• [What is required]
Only the lines of the data below from the one with "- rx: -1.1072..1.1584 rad" through the one with "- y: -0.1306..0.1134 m" are wanted. Repeat them exactly.

-- -- --

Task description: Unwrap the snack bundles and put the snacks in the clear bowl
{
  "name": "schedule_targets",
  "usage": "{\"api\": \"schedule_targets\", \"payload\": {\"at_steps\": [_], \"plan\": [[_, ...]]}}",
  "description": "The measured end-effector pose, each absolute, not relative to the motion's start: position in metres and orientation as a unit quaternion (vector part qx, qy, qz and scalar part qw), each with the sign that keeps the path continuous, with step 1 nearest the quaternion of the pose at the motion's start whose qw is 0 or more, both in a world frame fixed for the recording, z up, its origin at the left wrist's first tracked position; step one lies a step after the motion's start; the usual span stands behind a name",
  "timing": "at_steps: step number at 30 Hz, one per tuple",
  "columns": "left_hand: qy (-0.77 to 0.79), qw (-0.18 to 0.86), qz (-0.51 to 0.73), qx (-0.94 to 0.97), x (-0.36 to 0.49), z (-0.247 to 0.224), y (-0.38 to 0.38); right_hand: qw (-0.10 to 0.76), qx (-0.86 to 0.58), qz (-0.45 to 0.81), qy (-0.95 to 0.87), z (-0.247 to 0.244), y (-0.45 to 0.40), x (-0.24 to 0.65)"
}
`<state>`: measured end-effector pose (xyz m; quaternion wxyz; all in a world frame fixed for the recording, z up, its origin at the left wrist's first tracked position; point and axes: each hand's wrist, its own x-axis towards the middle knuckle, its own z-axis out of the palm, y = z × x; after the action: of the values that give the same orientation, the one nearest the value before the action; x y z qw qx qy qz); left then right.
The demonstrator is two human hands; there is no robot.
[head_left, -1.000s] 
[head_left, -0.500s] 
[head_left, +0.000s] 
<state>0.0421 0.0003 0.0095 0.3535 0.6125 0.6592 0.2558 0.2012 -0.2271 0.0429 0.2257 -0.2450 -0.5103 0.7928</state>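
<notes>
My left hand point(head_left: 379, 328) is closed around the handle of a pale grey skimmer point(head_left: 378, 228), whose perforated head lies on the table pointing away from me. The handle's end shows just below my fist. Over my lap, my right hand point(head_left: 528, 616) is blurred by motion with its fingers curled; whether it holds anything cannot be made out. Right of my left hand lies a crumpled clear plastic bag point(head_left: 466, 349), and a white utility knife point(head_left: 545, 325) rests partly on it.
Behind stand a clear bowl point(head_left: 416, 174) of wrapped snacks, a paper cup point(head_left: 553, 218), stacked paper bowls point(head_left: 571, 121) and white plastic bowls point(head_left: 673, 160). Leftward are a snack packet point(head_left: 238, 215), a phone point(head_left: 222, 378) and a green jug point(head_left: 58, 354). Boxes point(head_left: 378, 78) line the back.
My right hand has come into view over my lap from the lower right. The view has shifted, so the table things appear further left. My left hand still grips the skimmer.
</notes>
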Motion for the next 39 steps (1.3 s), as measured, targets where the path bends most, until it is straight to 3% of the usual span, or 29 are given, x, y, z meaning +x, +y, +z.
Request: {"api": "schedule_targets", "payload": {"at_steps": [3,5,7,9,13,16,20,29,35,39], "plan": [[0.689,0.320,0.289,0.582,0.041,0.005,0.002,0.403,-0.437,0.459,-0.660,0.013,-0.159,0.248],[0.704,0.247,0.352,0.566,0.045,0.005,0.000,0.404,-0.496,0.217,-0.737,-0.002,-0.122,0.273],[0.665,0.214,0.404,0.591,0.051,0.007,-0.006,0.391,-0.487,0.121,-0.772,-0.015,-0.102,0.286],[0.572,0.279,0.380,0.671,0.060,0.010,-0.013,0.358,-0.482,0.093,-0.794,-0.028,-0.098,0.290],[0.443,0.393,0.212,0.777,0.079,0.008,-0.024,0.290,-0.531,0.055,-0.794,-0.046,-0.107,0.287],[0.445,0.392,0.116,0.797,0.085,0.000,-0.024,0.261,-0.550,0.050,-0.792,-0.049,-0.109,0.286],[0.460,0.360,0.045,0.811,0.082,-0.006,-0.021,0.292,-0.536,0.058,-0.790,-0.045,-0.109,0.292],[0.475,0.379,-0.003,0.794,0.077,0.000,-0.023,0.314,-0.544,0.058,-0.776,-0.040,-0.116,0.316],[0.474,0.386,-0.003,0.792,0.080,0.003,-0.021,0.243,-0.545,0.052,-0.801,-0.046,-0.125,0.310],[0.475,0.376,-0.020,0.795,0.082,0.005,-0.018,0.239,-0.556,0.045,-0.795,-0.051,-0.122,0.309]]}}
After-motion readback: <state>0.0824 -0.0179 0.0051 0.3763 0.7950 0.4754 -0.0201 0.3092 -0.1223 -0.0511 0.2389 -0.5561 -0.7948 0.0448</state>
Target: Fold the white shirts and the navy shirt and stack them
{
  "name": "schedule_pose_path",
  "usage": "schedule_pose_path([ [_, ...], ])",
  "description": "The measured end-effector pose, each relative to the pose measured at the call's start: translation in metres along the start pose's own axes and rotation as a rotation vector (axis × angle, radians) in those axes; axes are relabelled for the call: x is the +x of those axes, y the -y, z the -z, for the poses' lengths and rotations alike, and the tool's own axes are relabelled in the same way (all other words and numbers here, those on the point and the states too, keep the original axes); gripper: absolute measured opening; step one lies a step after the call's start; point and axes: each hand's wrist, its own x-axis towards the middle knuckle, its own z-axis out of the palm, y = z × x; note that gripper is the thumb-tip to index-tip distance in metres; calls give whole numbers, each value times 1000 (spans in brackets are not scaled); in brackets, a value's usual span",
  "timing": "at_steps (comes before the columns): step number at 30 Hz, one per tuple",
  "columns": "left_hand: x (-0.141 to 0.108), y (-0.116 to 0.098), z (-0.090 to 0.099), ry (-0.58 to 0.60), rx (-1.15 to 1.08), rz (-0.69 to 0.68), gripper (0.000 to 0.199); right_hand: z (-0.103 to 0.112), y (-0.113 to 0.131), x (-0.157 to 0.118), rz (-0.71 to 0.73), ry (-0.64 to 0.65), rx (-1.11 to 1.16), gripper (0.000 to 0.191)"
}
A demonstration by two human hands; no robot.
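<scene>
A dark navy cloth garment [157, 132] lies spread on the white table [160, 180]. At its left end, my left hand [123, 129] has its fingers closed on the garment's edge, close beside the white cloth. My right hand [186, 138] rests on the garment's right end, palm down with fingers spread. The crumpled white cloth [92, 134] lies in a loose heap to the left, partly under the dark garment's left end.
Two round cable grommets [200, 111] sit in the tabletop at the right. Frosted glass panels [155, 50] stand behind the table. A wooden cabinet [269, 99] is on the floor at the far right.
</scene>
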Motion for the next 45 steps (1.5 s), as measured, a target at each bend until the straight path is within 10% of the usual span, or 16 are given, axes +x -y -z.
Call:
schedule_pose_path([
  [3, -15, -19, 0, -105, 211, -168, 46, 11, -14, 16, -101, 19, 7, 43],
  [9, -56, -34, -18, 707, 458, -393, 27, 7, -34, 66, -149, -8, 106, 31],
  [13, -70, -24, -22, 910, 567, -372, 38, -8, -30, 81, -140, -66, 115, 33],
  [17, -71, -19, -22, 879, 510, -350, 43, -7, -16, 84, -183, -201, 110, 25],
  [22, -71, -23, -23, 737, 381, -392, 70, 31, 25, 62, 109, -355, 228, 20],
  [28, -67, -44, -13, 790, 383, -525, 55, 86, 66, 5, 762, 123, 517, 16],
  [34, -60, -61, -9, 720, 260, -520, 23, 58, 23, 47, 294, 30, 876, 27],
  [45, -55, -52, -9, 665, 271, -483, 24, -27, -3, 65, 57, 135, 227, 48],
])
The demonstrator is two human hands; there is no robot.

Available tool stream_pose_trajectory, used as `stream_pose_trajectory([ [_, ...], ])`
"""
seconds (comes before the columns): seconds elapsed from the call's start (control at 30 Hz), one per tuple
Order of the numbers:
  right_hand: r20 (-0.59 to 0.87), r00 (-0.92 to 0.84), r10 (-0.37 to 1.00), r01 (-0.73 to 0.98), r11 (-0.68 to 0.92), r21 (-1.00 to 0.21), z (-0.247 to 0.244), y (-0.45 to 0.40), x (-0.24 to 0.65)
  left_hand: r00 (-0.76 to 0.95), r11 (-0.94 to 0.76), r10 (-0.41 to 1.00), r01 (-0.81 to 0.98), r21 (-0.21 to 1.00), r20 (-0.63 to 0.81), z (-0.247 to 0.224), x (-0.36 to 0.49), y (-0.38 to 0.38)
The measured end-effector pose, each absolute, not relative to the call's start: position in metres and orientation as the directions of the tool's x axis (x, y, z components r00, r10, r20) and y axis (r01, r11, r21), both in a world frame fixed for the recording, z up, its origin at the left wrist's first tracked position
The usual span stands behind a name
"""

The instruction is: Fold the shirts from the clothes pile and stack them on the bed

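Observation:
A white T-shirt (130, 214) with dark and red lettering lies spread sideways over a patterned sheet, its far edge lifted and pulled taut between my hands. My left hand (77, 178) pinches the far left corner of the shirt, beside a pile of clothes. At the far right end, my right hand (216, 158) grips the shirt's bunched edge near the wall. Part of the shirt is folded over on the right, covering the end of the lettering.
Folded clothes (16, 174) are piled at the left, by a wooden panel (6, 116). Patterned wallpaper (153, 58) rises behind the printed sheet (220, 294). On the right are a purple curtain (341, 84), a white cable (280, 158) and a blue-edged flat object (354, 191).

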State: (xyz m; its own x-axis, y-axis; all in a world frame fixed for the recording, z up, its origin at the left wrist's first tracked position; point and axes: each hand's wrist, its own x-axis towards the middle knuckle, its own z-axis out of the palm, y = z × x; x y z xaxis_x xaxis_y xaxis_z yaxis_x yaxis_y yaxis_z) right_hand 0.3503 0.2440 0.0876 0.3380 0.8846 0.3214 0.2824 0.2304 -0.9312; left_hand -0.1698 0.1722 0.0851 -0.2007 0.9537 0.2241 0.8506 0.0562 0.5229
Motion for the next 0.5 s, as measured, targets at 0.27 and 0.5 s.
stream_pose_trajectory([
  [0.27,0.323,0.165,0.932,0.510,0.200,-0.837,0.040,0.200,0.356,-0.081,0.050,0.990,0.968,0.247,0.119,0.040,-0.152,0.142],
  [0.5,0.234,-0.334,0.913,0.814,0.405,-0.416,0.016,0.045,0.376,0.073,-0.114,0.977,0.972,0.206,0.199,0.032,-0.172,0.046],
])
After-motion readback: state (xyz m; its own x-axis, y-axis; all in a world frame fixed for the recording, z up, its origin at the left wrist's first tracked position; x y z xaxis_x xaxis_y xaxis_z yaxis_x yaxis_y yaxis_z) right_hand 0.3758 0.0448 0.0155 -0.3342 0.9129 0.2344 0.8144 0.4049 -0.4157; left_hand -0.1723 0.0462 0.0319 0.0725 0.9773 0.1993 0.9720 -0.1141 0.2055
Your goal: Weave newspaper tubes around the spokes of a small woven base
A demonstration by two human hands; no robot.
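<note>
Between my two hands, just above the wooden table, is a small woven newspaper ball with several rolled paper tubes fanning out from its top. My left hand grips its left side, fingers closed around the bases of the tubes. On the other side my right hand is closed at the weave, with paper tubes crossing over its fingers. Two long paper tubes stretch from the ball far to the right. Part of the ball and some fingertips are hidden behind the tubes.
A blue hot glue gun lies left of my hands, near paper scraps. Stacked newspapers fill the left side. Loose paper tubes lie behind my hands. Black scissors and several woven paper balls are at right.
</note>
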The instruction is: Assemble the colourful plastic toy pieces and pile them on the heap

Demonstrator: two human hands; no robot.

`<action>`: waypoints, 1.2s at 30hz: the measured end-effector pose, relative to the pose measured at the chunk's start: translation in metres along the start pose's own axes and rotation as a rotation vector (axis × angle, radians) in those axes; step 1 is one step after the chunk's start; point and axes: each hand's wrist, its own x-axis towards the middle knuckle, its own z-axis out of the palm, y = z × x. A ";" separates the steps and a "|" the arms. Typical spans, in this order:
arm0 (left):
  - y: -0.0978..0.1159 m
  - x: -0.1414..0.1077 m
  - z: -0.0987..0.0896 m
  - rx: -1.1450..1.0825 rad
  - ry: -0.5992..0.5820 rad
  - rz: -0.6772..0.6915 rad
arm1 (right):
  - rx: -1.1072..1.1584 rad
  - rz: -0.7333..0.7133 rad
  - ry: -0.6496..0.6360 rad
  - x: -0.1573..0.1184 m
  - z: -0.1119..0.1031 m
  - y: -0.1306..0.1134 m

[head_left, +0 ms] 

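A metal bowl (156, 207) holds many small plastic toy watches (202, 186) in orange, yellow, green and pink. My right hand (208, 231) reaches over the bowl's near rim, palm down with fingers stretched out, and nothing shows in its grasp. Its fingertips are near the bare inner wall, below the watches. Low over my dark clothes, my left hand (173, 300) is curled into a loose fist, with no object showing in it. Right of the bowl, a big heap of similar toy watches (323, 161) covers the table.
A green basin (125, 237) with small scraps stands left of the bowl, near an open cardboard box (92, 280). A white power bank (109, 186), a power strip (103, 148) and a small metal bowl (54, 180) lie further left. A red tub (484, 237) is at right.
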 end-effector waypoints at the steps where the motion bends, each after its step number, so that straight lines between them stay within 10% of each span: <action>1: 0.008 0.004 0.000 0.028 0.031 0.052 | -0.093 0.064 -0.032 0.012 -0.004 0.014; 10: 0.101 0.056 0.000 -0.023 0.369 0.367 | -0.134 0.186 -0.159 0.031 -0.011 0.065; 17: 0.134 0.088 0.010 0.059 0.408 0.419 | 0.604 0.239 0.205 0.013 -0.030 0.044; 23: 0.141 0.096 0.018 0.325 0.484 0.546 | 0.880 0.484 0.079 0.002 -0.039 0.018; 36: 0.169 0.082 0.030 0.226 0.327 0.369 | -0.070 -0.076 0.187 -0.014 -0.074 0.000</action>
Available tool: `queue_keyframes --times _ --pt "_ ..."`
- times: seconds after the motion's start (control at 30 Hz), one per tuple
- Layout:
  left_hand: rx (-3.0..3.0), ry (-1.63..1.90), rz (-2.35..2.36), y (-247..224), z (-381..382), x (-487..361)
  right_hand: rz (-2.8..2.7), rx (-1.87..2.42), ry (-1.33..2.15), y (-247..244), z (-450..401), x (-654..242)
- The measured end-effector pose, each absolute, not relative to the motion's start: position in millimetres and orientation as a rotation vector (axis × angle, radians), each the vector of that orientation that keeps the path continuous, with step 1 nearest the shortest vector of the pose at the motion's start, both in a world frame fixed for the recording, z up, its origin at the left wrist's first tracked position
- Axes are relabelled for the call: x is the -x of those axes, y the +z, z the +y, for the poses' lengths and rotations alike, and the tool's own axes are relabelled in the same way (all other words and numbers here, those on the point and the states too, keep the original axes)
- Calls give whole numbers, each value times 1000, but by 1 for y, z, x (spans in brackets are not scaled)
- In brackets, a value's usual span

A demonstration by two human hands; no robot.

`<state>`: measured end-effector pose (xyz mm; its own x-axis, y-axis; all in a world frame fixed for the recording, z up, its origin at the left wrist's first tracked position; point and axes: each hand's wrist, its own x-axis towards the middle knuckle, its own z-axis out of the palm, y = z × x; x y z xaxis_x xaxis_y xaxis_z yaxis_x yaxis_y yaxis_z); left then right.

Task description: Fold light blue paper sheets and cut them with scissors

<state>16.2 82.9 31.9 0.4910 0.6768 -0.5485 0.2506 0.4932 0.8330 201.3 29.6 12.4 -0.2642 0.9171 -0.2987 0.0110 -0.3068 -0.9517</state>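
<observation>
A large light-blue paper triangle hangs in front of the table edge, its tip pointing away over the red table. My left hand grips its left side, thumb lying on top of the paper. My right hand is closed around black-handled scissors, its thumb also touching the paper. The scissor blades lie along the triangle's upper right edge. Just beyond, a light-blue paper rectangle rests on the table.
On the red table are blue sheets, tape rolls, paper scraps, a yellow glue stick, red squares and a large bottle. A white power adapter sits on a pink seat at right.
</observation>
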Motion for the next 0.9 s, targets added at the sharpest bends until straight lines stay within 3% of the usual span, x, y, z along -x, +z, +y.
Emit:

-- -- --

• [Task answer]
  - rx: -1.1072..1.1584 rad
  - rz: -0.7333..0.7133 rad
  - ry: -0.6496..0.6360 rad
  - x: -0.1573..0.1184 m
  - z: -0.1119..0.1031 m
  - y: -0.1306..0.1134 m

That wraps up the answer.